M E A H   P O L L O C K

Syracuse University '14

This Fiction Management

 

Interview by Henry Lyons

Photography by Natalie Sereda

www.natalieseredaphotography.com


In an industry that's changing so rapidly, there's only one thing we can count on: the leaders of tomorrow's music business are the people in entry-level jobs today. Being a young person in the industry, I am fascinated to see who is coming up with me. My assignment is to find out more from three other kids in the city, who are at the beginning of their careers  in music. I am hoping to learn more on what surprised and interested them about their respective fields.
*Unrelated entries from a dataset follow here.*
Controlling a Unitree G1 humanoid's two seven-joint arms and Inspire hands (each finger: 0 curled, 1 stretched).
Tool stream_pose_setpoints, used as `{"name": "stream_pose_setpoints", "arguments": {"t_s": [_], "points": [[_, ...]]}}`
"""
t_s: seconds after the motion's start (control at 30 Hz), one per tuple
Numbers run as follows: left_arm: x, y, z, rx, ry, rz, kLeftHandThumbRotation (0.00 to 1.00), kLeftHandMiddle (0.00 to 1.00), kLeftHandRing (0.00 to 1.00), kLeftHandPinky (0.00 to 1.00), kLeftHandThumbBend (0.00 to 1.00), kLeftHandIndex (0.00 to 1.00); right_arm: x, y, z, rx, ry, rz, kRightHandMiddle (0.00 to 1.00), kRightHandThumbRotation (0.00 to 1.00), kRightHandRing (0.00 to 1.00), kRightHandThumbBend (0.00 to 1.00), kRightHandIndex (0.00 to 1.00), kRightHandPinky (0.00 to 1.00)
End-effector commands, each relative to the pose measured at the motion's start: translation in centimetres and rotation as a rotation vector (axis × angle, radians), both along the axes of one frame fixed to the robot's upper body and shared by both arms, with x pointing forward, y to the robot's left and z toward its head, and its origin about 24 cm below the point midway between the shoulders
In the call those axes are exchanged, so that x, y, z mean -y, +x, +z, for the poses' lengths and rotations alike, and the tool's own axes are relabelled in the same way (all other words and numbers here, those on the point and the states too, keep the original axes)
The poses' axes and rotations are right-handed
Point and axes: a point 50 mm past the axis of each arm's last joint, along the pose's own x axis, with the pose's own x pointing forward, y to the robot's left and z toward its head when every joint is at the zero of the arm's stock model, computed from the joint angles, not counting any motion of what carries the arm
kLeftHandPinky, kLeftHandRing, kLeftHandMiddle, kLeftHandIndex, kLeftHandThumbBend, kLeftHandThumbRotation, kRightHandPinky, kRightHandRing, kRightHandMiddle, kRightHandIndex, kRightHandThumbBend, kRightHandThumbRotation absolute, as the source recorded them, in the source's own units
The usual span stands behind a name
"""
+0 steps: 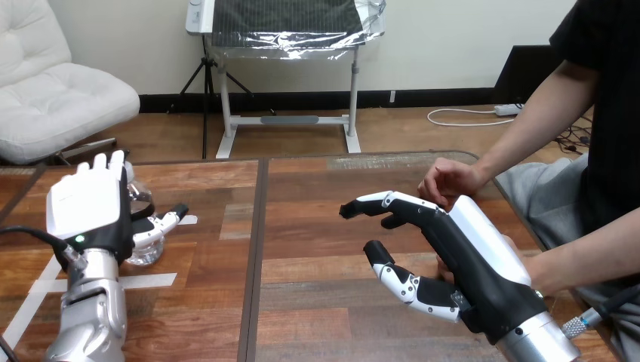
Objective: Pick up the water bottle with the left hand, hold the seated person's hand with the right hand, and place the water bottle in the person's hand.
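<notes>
Most of the clear water bottle [143,255] is hidden behind the left hand [83,204], whose fingers stand straight and spread, thumb out across the bottle's front. The bottle stands upright near the table's [324,302] left edge, long axis vertical, cap hidden, contents unreadable. The right hand [445,241] near the right edge is loosely spread, gripping nothing visible; a person's forearm [596,253] runs behind it, contact unclear, and the person's other hand [449,181] is curled beyond its fingers.

I can read no text, label or number from here, neither on the water bottle [143,253] nor on the surface [332,249].
</notes>
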Motion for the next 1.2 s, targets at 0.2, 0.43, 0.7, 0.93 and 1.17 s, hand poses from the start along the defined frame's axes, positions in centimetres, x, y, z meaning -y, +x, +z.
{"name": "stream_pose_setpoints", "arguments": {"t_s": [0.2, 0.43, 0.7, 0.93, 1.17], "points": [[0.20, 1.99, 2.45, 0.044, 0.140, -0.027, 1.00, 1.00, 1.00, 1.00, 0.67, 0.99, -0.02, 0.82, 2.11, 0.107, 0.012, 0.011, 0.77, 0.00, 0.79, 0.17, 0.71, 0.73], [0.39, 2.23, 2.52, 0.033, 0.163, -0.024, 1.00, 1.00, 1.00, 1.00, 0.67, 1.00, 0.02, 0.78, 2.08, 0.105, 0.013, 0.013, 0.77, 0.00, 0.79, 0.18, 0.71, 0.73], [0.57, 2.35, 2.68, 0.054, 0.161, -0.031, 1.00, 1.00, 1.00, 1.00, 0.66, 1.00, 0.08, 0.75, 2.11, 0.103, 0.010, 0.010, 0.77, 0.00, 0.79, 0.17, 0.71, 0.73], [0.74, 2.50, 2.80, 0.031, 0.159, -0.021, 1.00, 1.00, 1.00, 1.00, 0.67, 1.00, 0.09, 0.72, 2.14, 0.100, 0.003, 0.008, 0.77, 0.00, 0.79, 0.17, 0.71, 0.73], [0.89, 2.40, 2.87, 0.041, 0.153, -0.025, 1.00, 1.00, 1.00, 1.00, 0.67, 1.00, 0.07, 0.73, 2.14, 0.095, 0.004, 0.006, 0.77, 0.00, 0.79, 0.17, 0.71, 0.73]]}}
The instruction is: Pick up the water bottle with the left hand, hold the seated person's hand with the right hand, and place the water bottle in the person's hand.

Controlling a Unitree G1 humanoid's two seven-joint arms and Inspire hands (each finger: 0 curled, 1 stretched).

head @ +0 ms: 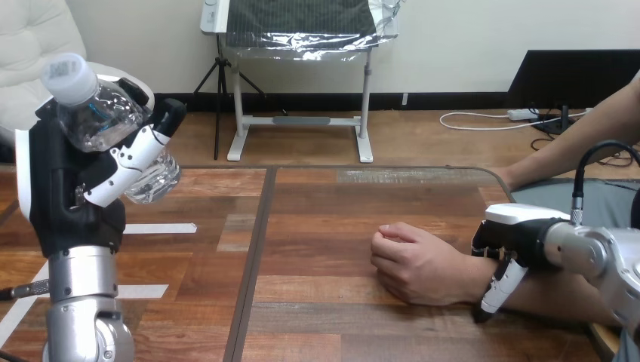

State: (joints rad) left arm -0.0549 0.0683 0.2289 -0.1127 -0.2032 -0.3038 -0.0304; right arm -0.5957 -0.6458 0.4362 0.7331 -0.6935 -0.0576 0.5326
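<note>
Above table [340, 226], left robot hand [75, 188] clasps water bottle [98, 113], seemingly tilted.

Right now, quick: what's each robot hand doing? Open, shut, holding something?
Left hand: fingers shut on the water bottle.
Right hand: fingers shut on the person's wrist.

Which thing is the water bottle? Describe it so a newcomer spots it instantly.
Start at the wooden table and look over its left side, where the robot's left hand is raised. The water bottle sits tilted in its curled fingers. It alone is clear plastic with a white cap.
</note>
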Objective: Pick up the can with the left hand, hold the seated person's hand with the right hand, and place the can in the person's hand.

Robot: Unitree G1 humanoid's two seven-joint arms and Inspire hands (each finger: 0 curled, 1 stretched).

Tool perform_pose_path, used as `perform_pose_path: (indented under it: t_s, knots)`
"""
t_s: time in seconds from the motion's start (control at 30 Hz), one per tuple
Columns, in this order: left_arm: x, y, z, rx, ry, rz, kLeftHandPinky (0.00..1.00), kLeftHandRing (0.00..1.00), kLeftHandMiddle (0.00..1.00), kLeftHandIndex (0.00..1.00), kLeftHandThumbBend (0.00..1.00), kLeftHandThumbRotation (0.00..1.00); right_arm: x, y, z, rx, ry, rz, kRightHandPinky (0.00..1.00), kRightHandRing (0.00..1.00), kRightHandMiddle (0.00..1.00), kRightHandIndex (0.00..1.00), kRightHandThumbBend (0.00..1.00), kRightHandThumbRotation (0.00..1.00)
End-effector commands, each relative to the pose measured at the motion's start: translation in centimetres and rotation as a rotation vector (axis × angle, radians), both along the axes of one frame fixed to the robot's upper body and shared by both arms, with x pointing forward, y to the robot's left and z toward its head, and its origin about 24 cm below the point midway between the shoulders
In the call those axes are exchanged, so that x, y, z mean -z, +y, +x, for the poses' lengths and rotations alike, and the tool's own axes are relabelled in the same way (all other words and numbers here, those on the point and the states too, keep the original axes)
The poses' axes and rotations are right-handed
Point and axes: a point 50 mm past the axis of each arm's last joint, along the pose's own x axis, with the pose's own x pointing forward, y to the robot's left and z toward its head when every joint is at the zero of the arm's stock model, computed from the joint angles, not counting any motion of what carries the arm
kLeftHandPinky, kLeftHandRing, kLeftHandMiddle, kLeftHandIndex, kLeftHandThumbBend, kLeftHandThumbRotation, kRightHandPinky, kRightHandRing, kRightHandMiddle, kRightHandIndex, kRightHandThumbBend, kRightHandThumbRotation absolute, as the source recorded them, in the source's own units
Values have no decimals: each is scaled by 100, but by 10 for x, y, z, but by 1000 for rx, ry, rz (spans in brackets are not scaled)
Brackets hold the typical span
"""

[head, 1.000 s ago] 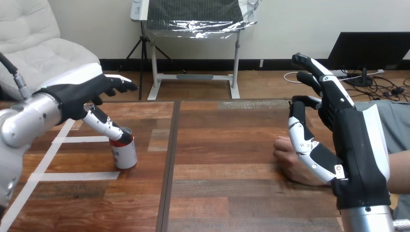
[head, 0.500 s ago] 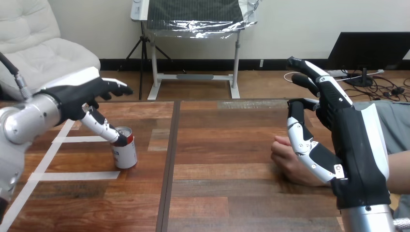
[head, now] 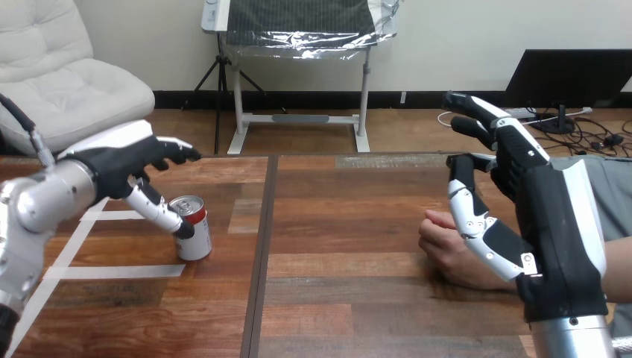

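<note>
Left hand is seen drawn slightly toward lower left since the earlier frame. The thumb seems laid against the can, though contact is unclear. Fingers are left straight and nothing is gripped; a grasp is probably being lined up. The can is stood upright, left of centre. Right hand is held spread at lower right beside the person's hand, unclasped.

Brown wood-plank counter: one dark seam running front to back, left of centre. White tape strips: lying stuck flat across the counter's left part.
</note>
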Motion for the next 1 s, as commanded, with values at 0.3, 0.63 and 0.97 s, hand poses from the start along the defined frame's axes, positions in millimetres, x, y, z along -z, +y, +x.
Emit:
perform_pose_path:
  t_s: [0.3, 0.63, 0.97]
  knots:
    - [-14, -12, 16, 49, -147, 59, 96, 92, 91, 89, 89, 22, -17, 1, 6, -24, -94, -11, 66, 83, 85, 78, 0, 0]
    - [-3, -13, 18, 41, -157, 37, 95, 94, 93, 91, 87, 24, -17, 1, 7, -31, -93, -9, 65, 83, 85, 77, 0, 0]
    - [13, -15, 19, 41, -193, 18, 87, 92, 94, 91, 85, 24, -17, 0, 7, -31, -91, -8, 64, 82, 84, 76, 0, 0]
The Manifesto: How did you get your current job?
 
Meah Pollock: Sort of through Syracuse. When I was there studying the music industry, I ran the record label on campus. The band Ra Ra Riot got their start at Syracuse, and we decided to do a residency with them. It was really cool. They played a concert, and actually taught some music classes to some of the music students about playing in a rock band rather than classical music. The band and their manager, Josh, taught a class on the music industry one night as well.
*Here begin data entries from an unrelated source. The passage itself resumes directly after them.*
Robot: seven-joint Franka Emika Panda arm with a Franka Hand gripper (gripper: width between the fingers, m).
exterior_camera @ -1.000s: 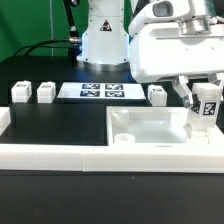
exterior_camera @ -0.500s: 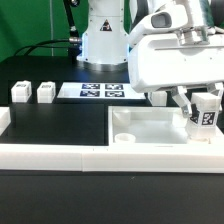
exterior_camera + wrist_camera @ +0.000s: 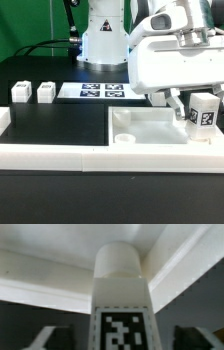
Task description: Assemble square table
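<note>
The square table slab (image 3: 150, 130) is white with a raised rim and lies at the exterior view's right, against the front wall. My gripper (image 3: 192, 108) is shut on a white tagged leg (image 3: 204, 112) and holds it tilted just above the slab's far right corner. In the wrist view the leg (image 3: 122, 291) runs between my fingers (image 3: 45, 339), with its rounded end pointing into the slab's inner corner (image 3: 150, 249). Two more legs (image 3: 19, 92) (image 3: 45, 92) stand at the far left. The gripper body hides the area behind it.
The marker board (image 3: 100, 91) lies flat at the back middle, before the robot base (image 3: 103, 40). A long low white border wall (image 3: 60, 152) runs along the front, with a short stub (image 3: 4, 118) at the left.
My gripper has come down a little with the leg, closer to the slab's far right corner. The leg that stood behind the slab is now hidden by the gripper body.
</note>
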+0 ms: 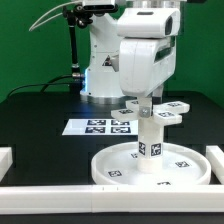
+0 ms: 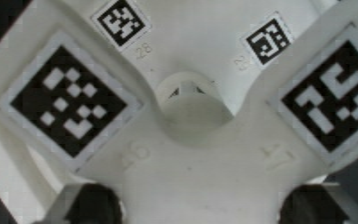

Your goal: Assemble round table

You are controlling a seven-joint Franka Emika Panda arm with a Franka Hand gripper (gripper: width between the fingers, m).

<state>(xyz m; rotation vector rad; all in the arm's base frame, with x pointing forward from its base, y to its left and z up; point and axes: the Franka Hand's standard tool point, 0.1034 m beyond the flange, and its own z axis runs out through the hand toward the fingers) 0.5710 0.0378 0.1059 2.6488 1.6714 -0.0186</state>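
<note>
The large rimmed disc (image 1: 110,165) lies flat on the black table near the front. The short post (image 1: 150,145) stands upright in its hub. The flat lobed cross piece (image 1: 172,108) sits level on top of the post, its tagged lobes sticking out to the sides. My gripper (image 1: 146,100) comes straight down onto it. In the wrist view the cross piece (image 2: 185,110) fills the picture. Its white body spans the whole gap between my two dark fingers (image 2: 91,200), so the gripper (image 2: 197,205) is shut on it.
The marker board (image 1: 100,126) lies flat behind the disc, by the robot base. White rails edge the black surface at the front (image 1: 60,190), the exterior view's right (image 1: 215,160) and its left (image 1: 5,157).
</note>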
We ended up selling out the concert. It was a big success. Josh is business partners with Seth, and a while later he told me that Seth was looking for an assistant. So I went up to him and said, “hey, remember me? I’m graduating now,” which ended up with an interview with Seth.
 
TM: What was the transition from college to work like?
 
MP: I got hired a year ago in April, and I graduated right after that, probably a week or two later. I graduated on a Sunday, and I remember Seth asking me, “so I’ll see you on Monday, right?” I had to be like, “well, I need a few days to move out of my apartment and move into New York, at least like a couple of days to take care of that.”
And he goes, “ok, so then I’ll see you Wednesday.”
All I could say was, “ok!”
 
TM: I think management is fascinating because of how intense it is. Needing to essentially be on call 24 hours a day, dealing with a wide range of personalities, and taking on every one of your band’s problems must be completely hectic. And you and Seth do that for six bands. How do you stay on top of everything?
 
MP: Actually it’s kind of weird, dealing with six bands I’ve just had to learn to multi-task really well. One thing Seth and I do is have this app called Wunderlist. It’s basically a to-do list for each band, but we’re able to see each other’s to-do’s, and we can check them off when they’re done. But what’s cool is that we can ask each other questions in-app.

Time management is definitely a challenge, especially with six bands, but we’ve found ways to control it.
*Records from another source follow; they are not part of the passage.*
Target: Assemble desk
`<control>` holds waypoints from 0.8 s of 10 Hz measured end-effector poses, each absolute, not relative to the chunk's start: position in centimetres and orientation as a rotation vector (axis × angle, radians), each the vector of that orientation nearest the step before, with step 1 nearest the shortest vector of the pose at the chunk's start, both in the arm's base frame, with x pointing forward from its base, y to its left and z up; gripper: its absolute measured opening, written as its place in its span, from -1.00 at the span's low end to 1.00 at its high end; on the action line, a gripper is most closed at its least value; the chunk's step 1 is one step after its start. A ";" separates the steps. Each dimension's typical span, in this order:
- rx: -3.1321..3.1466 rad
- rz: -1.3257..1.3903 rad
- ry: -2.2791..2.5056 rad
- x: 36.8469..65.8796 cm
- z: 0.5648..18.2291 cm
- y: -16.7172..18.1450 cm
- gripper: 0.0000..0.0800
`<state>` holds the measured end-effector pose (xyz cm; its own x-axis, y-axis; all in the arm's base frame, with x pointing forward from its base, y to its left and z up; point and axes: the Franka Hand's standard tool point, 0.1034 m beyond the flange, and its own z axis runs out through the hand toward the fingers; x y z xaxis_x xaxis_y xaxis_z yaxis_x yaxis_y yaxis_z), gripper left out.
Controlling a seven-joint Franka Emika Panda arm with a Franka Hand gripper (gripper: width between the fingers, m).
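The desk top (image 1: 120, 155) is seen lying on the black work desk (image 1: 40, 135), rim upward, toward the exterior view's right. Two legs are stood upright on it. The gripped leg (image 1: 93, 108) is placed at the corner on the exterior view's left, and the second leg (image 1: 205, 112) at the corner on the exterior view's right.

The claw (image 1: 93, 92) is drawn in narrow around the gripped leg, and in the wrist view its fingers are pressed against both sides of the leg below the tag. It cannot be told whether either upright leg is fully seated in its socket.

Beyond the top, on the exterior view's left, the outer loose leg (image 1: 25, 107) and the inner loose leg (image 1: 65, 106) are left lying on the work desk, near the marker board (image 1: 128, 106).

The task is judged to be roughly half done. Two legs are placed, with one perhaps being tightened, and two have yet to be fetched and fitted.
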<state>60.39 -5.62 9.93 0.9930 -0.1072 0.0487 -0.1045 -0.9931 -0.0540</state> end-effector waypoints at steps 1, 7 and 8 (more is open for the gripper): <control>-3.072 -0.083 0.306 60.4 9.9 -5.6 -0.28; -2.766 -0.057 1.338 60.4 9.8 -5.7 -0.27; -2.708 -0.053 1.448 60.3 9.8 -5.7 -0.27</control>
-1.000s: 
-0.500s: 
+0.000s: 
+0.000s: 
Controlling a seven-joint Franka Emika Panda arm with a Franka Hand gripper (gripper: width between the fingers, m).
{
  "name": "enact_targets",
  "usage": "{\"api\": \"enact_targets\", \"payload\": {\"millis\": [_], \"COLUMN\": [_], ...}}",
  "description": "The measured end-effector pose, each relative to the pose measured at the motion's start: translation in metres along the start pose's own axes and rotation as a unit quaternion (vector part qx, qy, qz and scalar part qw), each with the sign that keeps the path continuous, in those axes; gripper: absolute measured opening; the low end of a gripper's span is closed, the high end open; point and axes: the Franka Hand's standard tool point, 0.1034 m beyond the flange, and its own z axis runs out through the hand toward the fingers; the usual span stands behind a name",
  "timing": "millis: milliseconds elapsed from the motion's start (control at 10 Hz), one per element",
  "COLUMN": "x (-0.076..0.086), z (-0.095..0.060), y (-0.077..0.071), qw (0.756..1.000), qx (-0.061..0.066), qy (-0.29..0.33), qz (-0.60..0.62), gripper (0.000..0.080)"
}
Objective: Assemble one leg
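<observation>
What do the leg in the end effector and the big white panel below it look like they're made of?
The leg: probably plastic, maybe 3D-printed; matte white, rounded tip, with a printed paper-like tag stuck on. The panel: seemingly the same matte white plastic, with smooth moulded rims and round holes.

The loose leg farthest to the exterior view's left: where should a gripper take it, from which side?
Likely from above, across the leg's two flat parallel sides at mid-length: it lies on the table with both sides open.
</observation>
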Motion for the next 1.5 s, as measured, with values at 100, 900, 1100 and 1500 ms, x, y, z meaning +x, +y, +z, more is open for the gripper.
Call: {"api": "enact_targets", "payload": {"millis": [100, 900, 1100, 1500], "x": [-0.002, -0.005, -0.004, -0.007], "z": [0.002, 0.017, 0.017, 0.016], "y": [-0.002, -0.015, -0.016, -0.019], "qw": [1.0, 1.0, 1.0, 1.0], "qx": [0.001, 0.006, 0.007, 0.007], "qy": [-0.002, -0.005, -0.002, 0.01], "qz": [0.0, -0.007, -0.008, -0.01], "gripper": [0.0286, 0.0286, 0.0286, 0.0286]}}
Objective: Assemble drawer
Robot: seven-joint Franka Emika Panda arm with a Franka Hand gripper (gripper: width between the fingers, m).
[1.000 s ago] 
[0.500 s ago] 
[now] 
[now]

One thing I love about Seth is that not only is he passionate about the music, but he gets along with each band on more of a friendship basis. It helps make sure that they’re all mentally sane, so we aren’t dealing with drama or anything like that. I don’t have to worry about them while they’re on the road because I know they’re really well behaved. That’s a big thing I learned from Seth: when you pick a band to work with, make sure that you’re passionate about them, but also make sure that they’re sane.
 
TM: Publicity is very much a social media game now. How do you tackle that?
 
MP: I actually just recently set up one of our bands on Snapchat, so they post stories for fans and things like that. But lately I’ve found that Instagram seems like the best platform for getting information out there, even better than Facebook, which has this stupid algorithm that oftentimes makes our posts not even show up in your newsfeed. With Instagram, if you’re following someone then you’re going to see everything they post.
 
TM: Each of your bands is obviously independent and has their own image. How do you approach branding each group without losing their soul and core?
 
MP: It’s funny, because for each band you use the same tools but have a completely different voice. When I’m posting on Facebook or whatever, I have to think about that a lot. Like, “this band doesn’t like exclamation points, so we can’t use that.” Or one of the bands is really goofy and likes hearts and smiley faces, while another really likes using fake words and weird capitalizations, and you just kind of have to learn to think in their voice.
 
TM: We’re both really early on in our careers, so we’ll both probably have to deal with whatever changes we see looming ahead. Are there any specific ways you see the industry changing?
 
MP: Well, I think the car industry is going to have a huge impact on music. When they remove radio from the design of your average car, we’re going to have to figure out what the heck that means for us. Because once it’s out of cars, radio is going to be completely gone.
 
TM: That’s really interesting. I think you’re right. Cars are so important, because it’s easy to forget that the people that talk about how they find music are people that are finding music in unconventional ways, whether that’s a blog or something else.
 
MP: Exactly, and those are people who are true music fans that will actively go out and search for it. But for the average consumer, it’s radio. So when that’s gone, what happens?